In the case of your two snippets, NAN
s will be returned because there are no overlaps between elements in the reference and map sets.
More generally, however, the --mean
operator is simply applied on the score data in map elements, without consideration for the length of the overlapping elements.
Consider the following ad-hoc example reference.bed
:
chr1 100 200
chr1 200 300
chr1 300 400
And the example map.bed
with two elements, one which is 15 bases long, and another 30 bases:
chr1 120 135 . 100
chr1 150 180 . 50
We can use --mean
with --echo-map-score
to clearly show how the statistic is calculated:
$ bedmap --echo --mean --echo-map-score ref.bed map.bed
chr1 100 200|75.000000|100.000000;50.000000
chr1 200 300|NAN|
chr1 300 400|NAN|
There are two scores reported back over the reference element chr1:100-200
, which are 100
and 50
, referring back to the elements in the map set. The average ("arithmetic mean") of those two scores is 75
. The lengths of overlaps are not used to calculate the statistic.

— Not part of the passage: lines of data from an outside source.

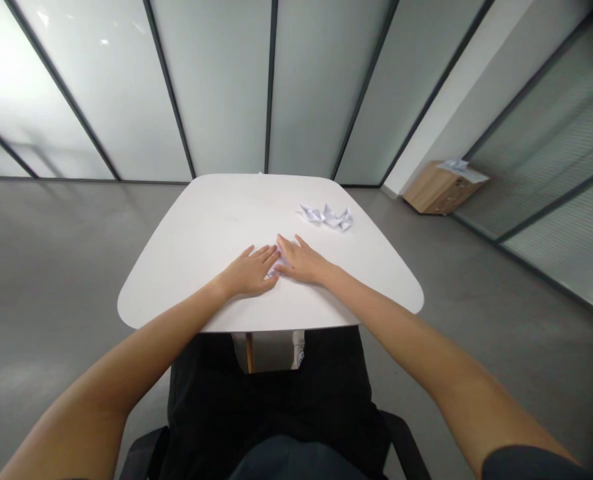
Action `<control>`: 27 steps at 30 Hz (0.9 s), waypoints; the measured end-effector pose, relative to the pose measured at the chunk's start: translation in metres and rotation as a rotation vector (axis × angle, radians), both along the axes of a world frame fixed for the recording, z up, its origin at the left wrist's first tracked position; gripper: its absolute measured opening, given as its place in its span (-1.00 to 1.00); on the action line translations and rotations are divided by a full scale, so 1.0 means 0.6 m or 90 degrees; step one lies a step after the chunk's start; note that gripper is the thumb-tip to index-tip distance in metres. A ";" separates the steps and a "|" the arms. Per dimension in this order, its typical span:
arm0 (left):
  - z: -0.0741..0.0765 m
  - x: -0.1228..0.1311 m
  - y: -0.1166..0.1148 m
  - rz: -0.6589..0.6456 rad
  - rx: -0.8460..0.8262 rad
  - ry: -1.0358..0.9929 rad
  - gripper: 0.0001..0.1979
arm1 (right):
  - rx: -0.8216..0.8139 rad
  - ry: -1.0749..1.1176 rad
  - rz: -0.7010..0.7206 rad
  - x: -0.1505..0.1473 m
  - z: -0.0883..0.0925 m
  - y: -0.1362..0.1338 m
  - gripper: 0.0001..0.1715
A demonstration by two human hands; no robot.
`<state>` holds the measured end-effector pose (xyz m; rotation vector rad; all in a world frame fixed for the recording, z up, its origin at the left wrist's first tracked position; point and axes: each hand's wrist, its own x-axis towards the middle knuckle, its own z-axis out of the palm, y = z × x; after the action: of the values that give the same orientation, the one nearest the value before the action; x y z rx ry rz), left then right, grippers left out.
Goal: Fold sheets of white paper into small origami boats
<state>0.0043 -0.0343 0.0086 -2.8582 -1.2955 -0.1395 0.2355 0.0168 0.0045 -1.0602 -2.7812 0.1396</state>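
Observation:
A small piece of folded white paper (281, 259) lies on the white table between my hands, mostly covered by them. My left hand (252, 271) rests palm down at its left side, fingers stretched out and fingertips touching the paper. From the right, my right hand (302, 261) reaches over the paper's other side with its fingers spread. How the paper is folded underneath cannot be made out. Farther back and to the right sit several folded white paper shapes (337, 219) with pointed tips, close together and apart from both hands.
The white table (201, 220) has rounded corners and its front edge is near my lap. A wooden cabinet (439, 189) with papers on top stands by the wall at the right. Frosted glass panels (216, 87) rise behind the table.

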 end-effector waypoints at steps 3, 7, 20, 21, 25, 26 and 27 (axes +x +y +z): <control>-0.003 0.001 0.001 0.004 0.008 0.000 -0.23 | 0.020 -0.031 -0.026 0.020 -0.004 -0.013 0.21; -0.007 0.002 0.003 0.008 0.004 0.009 -0.21 | 0.039 -0.067 -0.031 0.046 0.002 -0.037 0.17; 0.000 0.001 0.003 0.005 -0.041 0.020 -0.21 | 0.009 -0.069 -0.064 0.073 0.018 -0.123 0.21; 0.001 0.001 0.002 0.005 -0.042 0.018 -0.21 | 0.010 -0.066 -0.059 0.066 0.019 -0.127 0.19; 0.006 -0.001 0.000 0.010 -0.042 0.012 -0.23 | -0.031 -0.059 -0.054 0.045 0.015 -0.139 0.19; 0.007 -0.003 0.000 0.008 -0.043 0.011 -0.23 | -0.037 -0.055 -0.057 0.043 0.014 -0.141 0.20; 0.007 -0.005 0.001 0.004 -0.047 0.011 -0.22 | -0.038 -0.052 -0.059 0.041 0.012 -0.141 0.21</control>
<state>0.0014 -0.0337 0.0128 -2.9093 -1.3330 -0.0690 0.2601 -0.0680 0.0119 -1.2335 -2.8094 0.1738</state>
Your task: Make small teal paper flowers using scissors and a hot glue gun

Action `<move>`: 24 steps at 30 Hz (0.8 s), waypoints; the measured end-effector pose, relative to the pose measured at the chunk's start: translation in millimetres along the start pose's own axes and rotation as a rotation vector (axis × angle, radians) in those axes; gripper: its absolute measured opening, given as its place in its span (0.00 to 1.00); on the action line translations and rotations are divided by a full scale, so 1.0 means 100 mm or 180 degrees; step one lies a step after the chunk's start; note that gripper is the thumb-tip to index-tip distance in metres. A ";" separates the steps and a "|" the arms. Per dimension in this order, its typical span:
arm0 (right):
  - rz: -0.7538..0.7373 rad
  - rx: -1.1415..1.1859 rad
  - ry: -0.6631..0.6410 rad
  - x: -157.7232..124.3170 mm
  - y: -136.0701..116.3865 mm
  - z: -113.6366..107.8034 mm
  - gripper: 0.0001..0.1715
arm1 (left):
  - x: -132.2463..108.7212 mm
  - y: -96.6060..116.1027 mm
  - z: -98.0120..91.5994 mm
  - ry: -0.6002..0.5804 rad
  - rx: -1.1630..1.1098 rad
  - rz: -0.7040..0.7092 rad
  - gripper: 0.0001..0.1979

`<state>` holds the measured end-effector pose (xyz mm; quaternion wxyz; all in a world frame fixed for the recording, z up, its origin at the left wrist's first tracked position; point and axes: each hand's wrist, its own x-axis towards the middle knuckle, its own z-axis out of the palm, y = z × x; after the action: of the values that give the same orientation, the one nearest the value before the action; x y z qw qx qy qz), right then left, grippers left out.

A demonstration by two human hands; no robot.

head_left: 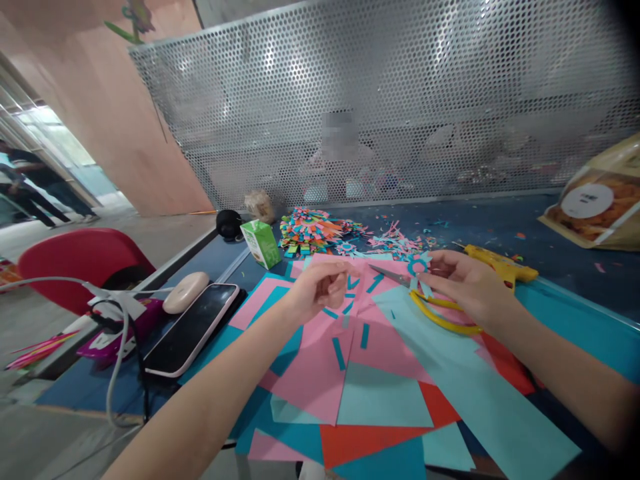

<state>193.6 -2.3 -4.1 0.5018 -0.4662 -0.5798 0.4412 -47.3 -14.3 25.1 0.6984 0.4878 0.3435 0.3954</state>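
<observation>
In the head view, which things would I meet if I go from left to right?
Red chair, pale oval object, green carton, left hand, blue paper flower, right hand, snack bag.

Your left hand (321, 287) and right hand (470, 283) are showing bare, slender fingers (338, 283), and behind each wrist (289, 308) your smooth, uncovered forearms (227, 380) are gradually widening.
</observation>
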 end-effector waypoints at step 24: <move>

The other two reference elements report a mean of NAN
, as there are no elements in map.bed
that overlap those reference elements. You can use --skip-unmapped
to limit the result to only include reporting statistics where there are overlaps:
$ bedmap --skip-unmapped --echo --mean ref.bed map.bed
chr1 100 200|75.000000
If you need to take overlap length into account, one approach is to use the --wmean
option to apply a weighted arithmetic mean ("weighted mean").
Weights are derived from the extent of overlap of a map element with the reference element, relative to the overlaps of other map elements.
Let's go back to the demo, adding the --wmean
operator:
$ bedmap --echo --mean --wmean --echo-map-score ref.bed map.bed
chr1 100 200|75.000000|66.666667|100.000000;50.000000
chr1 200 300|NAN|NAN|
chr1 300 400|NAN|NAN|
The first reference element returns a weighted mean of 66.667
. The other two reference elements return unweighted and weighted arithmetic means of NAN
s (as expected).
If we go back to the lengths of overlaps between map and reference elements, we have a 15-base overlap with a score of 100, and a 30-base overlap with a score of 50.
The 30-base overlap is twice as long as the 15-base overlap, so the 30-base score is given twice the "weight" of the 15-base score:
(100 + 2*50) / (1 + 2*(1)) = (100 + 50 + 50) / 3 = 66.667
See --help
for a brief description of this option, as well as other statistics (--median
, --stdev
, --min
, --max
, etc.).
The correct statistic to use will, of course, depend on your input sets, the signal you are measuring, and whether you need to account for the length of overlaps between reference and map sets.
Another option is to chop up the map and reference sets into bins of equal size, and to interpolate or "zero" signal in the map set, where there are gaps. Tools like bedops --chop
and awk
can help here. The goal of using bins of equal size, regardless of the original element lengths, would be to have the mean signal (or whatever statistic) over all reference elements be calculated from vectors of equal lengths.
These and other normalization approaches can be useful for making sure that a calculated statistic doesn't unnecessarily derive from bias to one or more subsets, but this depends what you're trying to measure, ultimately.
Thanks a lot for such detailed explanation :).